Garba Shehu, presidential spokesman, says the “popular support” for President Muhammadu Buhari is unlikely to dwindle ahead of the 2019 elections.
Shehu, in a sequel to an earlier article titled ‘Changing the Change’, said the support for Buhari will grow because ordinary Nigerians acknowledge that he is doing his best.
He said Buhari’s greatest asset is his concern for the poor.
“The administration has fared very well in various policy fronts. There is a long list of achievements to flaunt,” Shehu said.
“The popular support for the administration, especially among the poor and disadvantaged is still holding up and is unlikely to significantly wane.
“In fact trends from our internal polling suggest that this should hold up, or even grow all the way to 2019, the reason being that the ordinary citizens concede it to the president that he is trying to do his best for the country.

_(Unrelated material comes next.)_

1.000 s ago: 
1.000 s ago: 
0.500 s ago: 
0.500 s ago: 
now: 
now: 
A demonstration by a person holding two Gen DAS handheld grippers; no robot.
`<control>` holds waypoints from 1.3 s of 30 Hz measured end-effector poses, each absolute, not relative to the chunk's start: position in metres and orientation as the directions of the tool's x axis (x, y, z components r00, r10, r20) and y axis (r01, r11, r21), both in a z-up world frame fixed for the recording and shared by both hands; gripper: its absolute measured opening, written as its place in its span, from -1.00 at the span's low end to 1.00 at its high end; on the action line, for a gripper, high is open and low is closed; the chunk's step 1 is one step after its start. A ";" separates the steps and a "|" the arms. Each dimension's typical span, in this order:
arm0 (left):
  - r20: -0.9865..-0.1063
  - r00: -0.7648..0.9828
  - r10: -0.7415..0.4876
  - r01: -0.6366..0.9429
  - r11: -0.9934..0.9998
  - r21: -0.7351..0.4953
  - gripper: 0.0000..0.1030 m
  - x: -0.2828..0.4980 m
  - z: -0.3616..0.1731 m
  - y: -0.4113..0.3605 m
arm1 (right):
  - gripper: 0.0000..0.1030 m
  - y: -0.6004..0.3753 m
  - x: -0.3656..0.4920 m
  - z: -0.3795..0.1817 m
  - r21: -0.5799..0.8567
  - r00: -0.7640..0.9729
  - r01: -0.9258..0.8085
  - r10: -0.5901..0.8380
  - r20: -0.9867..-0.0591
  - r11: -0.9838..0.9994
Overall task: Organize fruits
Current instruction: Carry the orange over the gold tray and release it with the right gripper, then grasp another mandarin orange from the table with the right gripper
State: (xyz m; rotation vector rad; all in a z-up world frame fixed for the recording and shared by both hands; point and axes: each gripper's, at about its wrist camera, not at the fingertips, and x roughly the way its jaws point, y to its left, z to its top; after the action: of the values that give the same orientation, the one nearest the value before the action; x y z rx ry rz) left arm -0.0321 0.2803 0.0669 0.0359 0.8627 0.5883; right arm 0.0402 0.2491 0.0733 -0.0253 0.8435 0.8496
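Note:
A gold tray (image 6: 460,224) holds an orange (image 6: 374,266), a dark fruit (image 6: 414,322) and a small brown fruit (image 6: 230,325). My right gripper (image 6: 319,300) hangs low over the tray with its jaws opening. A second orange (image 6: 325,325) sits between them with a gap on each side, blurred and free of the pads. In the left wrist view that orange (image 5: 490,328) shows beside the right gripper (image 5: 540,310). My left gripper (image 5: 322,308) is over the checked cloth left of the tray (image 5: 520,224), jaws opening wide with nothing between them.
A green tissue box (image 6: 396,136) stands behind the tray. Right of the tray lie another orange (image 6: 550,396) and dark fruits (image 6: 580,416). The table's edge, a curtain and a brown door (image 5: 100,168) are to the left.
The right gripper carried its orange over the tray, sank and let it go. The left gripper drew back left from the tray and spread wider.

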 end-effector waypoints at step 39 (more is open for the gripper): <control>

“His concerns for the poor citizens and the nation are among his greatest assets.
“This is why he has led the country through difficult changes, such as the increase in the pump price of fuel and the landmark steps to stabilise the naira, at grave risk to political capital, but measures that had become necessary for the benefit of the nation.”
Garba said unlike the previous administration, the Buhari-led regime is not “bombastic”.
He said this is evident in the “simple” programme drawn up to celebrate the administration’s third anniversary.
As part of the activities, Shehu said some ministers will be on radio and television to discuss the “verifiable” achievements of the government.
He said the president will address the populace by 7am on Tuesday.
“The distinguishing characteristic of the administration is its habit of not being bombastic,” he said.
“To mark the occasion, some ministers and senior officials of government are expected to be on radio and TV for much of the day, parading what has been achieved by the government in three years.
“While the claims will be verifiable, the opposition is expected to continue their political jibes much of it unfortunately, promoting hate and intolerance that does not fit with the traditions of modern democracy.
“If not for “dry eyes,” as said in our common parlance, what is it that would push this party to write a letter to the United Nations, laying false claims to constitutionality and alleging that democracy is presently under threat?
“But then, we all understand that by its tone, this is an angry opposition unhappy about the loss of privileges they desperately want to hang on to, privileges now abolished by the prudent, austere Buhari administration.”